• Task requirements:
Transcribe only part of the material below: the lines from the one containing "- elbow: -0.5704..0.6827" through the one containing "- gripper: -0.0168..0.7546", inclusive, exactly as written.

------------------------

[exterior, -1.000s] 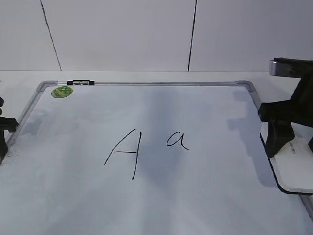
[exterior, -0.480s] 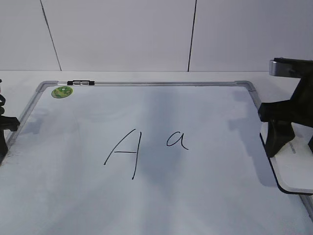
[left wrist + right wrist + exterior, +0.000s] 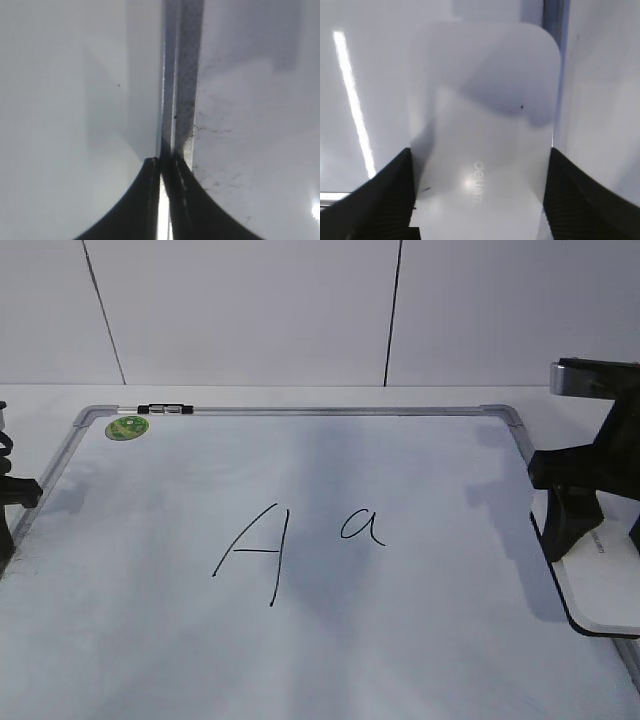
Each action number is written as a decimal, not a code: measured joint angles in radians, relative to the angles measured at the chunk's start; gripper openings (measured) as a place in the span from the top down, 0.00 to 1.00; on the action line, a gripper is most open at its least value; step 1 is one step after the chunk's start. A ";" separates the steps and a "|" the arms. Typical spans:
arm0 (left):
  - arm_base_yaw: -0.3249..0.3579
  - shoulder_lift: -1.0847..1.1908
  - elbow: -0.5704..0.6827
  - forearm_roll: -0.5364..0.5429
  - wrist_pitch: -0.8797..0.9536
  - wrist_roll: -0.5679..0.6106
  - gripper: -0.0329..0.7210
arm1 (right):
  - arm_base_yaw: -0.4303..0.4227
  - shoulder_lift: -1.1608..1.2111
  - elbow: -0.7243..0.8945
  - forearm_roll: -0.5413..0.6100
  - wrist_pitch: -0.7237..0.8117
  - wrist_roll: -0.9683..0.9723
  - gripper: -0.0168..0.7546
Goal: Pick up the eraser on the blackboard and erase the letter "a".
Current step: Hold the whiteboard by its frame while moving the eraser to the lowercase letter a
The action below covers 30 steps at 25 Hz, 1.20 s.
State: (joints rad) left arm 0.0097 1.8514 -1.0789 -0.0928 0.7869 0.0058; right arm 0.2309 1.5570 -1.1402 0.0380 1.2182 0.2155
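The blackboard (image 3: pixel 420 650) is a white board with a grey frame lying flat. The small letter "a" (image 3: pixel 362 527) is written near its middle. The white eraser (image 3: pixel 603 585) lies at the board's right edge; it also shows in the right wrist view (image 3: pixel 485 95) with grey lettering on top. My right gripper (image 3: pixel 598 550) (image 3: pixel 480 200) is open and straddles the eraser, one finger close along each long side. My left gripper (image 3: pixel 8 525) (image 3: pixel 162 165) is shut and empty over the board's left frame (image 3: pixel 182 75).
A taller capital "A" (image 3: pixel 255 552) is written left of the small "a". A round green sticker (image 3: pixel 127 426) sits in the far left corner, with a black and silver clip (image 3: pixel 165 409) on the far frame. A white wall stands behind.
My left gripper has drifted slightly left at the board's edge. The right gripper and the eraser have not moved.
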 joint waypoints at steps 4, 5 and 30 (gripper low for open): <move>0.000 0.000 0.000 0.004 0.000 0.000 0.94 | 0.000 0.000 0.000 0.007 0.000 -0.019 0.28; 0.000 0.000 0.000 0.004 0.000 0.000 0.94 | 0.000 0.000 0.000 0.008 0.000 -0.023 0.28; 0.000 0.000 0.000 0.006 0.001 0.000 0.94 | 0.141 0.294 -0.349 0.027 0.002 -0.073 0.28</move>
State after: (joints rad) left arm 0.0097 1.8514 -1.0789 -0.0865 0.7878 0.0058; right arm 0.3719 1.8505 -1.4890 0.0646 1.2200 0.1427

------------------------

• Exercise solution:
  - elbow: -0.5704..0.6827
  - forearm_roll: -0.5364..0.5429
  - wrist_pitch: -0.8797..0.9536
  - wrist_roll: -0.5679..0.6106
  - gripper: -0.0329..0.7210
arm1 (right):
  - arm_base_yaw: -0.4303..0.4227
  - shoulder_lift: -1.1608..1.2111
  - elbow: -0.7243..0.8945
  - forearm_roll: -0.5413..0.6100
  - wrist_pitch: -0.7237..0.8117
  - wrist_roll: -0.9683..0.9723
  - gripper: -0.0168..0.7546

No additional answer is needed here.